The Buck Institute for Research on Aging, Novato, California.
Hum Mutat. 2017 Sep;38(9):1266-1276. doi: 10.1002/humu.23265. Epub 2017 Jun 19.
The advent of next-generation sequencing has dramatically decreased the cost for whole-genome sequencing and increased the viability for its application in research and clinical care. The Personal Genome Project (PGP) provides unrestricted access to genomes of individuals and their associated phenotypes. This resource enabled the Critical Assessment of Genome Interpretation (CAGI) to create a community challenge to assess the bioinformatics community's ability to predict traits from whole genomes. In the CAGI PGP challenge, researchers were asked to predict whether an individual had a particular trait or profile based on their whole genome. Several approaches were used to assess submissions, including ROC AUC (area under receiver operating characteristic curve), probability rankings, the number of correct predictions, and statistical significance simulations. Overall, we found that prediction of individual traits is difficult, relying on a strong knowledge of trait frequency within the general population, whereas matching genomes to trait profiles relies heavily upon a small number of common traits including ancestry, blood type, and eye color. When a rare genetic disorder is present, profiles can be matched when one or more pathogenic variants are identified. Prediction accuracy has improved substantially over the last 6 years due to improved methodology and a better understanding of features.

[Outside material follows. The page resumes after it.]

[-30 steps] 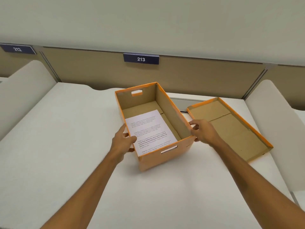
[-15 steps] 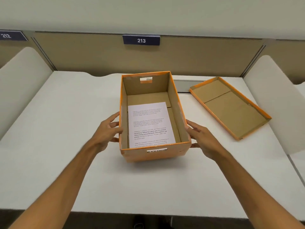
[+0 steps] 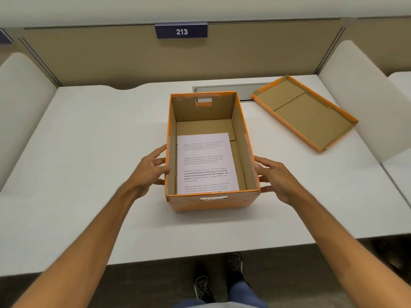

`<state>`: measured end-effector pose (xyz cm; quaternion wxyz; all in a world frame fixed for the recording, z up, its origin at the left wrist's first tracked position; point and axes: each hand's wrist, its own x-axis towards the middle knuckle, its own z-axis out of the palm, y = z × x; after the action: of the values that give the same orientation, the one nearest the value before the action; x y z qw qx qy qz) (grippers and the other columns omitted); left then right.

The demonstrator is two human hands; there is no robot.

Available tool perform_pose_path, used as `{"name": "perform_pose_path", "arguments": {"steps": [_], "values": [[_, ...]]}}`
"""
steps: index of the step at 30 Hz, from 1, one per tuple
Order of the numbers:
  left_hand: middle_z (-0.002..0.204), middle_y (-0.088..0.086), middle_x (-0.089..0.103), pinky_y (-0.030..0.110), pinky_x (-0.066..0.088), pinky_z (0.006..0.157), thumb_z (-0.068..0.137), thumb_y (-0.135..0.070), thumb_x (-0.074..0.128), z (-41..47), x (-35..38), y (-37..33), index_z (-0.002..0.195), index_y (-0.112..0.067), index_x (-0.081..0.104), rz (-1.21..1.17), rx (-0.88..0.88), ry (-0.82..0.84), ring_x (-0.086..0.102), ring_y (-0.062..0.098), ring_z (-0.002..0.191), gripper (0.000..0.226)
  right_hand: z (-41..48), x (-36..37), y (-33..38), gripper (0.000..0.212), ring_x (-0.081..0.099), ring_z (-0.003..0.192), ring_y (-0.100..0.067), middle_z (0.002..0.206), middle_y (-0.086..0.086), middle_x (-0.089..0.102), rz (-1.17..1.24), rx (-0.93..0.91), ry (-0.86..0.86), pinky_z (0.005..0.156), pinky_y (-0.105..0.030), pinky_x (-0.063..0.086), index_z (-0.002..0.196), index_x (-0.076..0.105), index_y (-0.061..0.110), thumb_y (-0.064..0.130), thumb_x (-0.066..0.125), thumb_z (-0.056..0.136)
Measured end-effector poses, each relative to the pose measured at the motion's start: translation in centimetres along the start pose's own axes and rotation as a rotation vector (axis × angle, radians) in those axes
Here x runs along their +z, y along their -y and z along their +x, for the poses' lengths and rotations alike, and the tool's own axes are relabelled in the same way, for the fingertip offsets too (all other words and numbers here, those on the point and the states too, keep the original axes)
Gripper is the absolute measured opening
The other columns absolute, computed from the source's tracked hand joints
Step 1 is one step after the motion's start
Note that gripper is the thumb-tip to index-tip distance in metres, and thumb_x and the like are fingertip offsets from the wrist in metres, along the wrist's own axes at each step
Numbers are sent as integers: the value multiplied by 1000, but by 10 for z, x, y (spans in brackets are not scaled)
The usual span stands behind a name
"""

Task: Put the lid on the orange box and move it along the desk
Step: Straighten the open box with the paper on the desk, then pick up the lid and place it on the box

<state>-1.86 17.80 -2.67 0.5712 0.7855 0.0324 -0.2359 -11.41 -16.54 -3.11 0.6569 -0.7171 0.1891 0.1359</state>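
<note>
Your left hand (image 3: 149,170) and right hand (image 3: 275,178) press open-palmed on the light, stiff orange box (image 3: 211,202); take the lid (image 3: 311,112) by its rims.

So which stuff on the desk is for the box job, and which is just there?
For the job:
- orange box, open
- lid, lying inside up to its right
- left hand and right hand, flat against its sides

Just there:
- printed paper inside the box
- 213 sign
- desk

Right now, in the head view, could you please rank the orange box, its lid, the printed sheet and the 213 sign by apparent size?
1. Orange box
2. Lid, though farther away, so unsure
3. Printed sheet
4. 213 sign
</note>
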Motion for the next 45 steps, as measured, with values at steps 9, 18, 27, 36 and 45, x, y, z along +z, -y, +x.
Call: {"name": "perform_pose_path", "arguments": {"steps": [9,18,27,36,45], "values": [[125,-1,71,29,61,58,90,-5,62,2,-2,1,155,-41,34,16,-11,55,73,20,99,79,-5,7,-8,31,77,86,-15,105,10,79,-3,10,-65,55,-30,60,128,66,44,30,52,104],[139,4,62,37,64,66,89,-10,67,0,-2,4,153,-46,32,21,-3,43,70,23,108,81,-5,10,-7,30,76,83,-8,101,19,78,-31,11,-120,54,-29,60,125,64,48,33,49,105],[160,11,39,50,41,110,87,-38,74,-8,11,-12,158,-24,26,361,175,-330,42,32,142,87,-5,0,-8,43,71,97,-16,109,1,73,-139,-15,-294,85,-41,57,118,67,35,65,48,93],[141,8,55,35,47,99,91,-25,68,-18,77,-58,139,-15,53,374,510,-342,54,25,126,51,-9,-42,12,23,72,86,-10,97,4,75,-263,-160,-490,87,-44,56,100,73,26,43,58,96],[134,3,60,27,54,96,92,-14,63,8,198,-106,127,-15,65,258,654,-89,58,14,120,35,16,-122,22,32,69,93,-13,102,-2,74,-445,-254,-531,83,-31,56,115,73,17,35,71,89]]}}
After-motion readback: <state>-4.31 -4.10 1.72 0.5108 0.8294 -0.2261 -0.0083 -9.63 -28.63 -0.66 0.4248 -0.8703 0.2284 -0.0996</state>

下一代测序技术的出现极大地降低了全基因组测序的成本,并提高了其在研究和临床护理中应用的可行性。个人基因组计划(PGP)提供了对个体基因组及其相关表型的无限制访问。这一资源使得基因组解释关键评估(CAGI)能够发起一项社区挑战,以评估生物信息学社区从全基因组预测性状的能力。在CAGI PGP挑战中,研究人员被要求根据个体的全基因组预测其是否具有特定的性状或特征。使用了几种方法来评估提交的结果,包括ROC AUC(受试者操作特征曲线下的面积)、概率排名、正确预测的数量以及统计显著性模拟。总体而言,我们发现预测个体性状很困难,这依赖于对一般人群中性状频率的深入了解,而将基因组与性状特征进行匹配则严重依赖于少数常见性状,包括祖先、血型和眼睛颜色。当存在罕见的遗传疾病时,当识别出一个或多个致病变异时,就可以进行特征匹配。由于方法的改进和对特征的更好理解,在过去6年中预测准确性有了显著提高。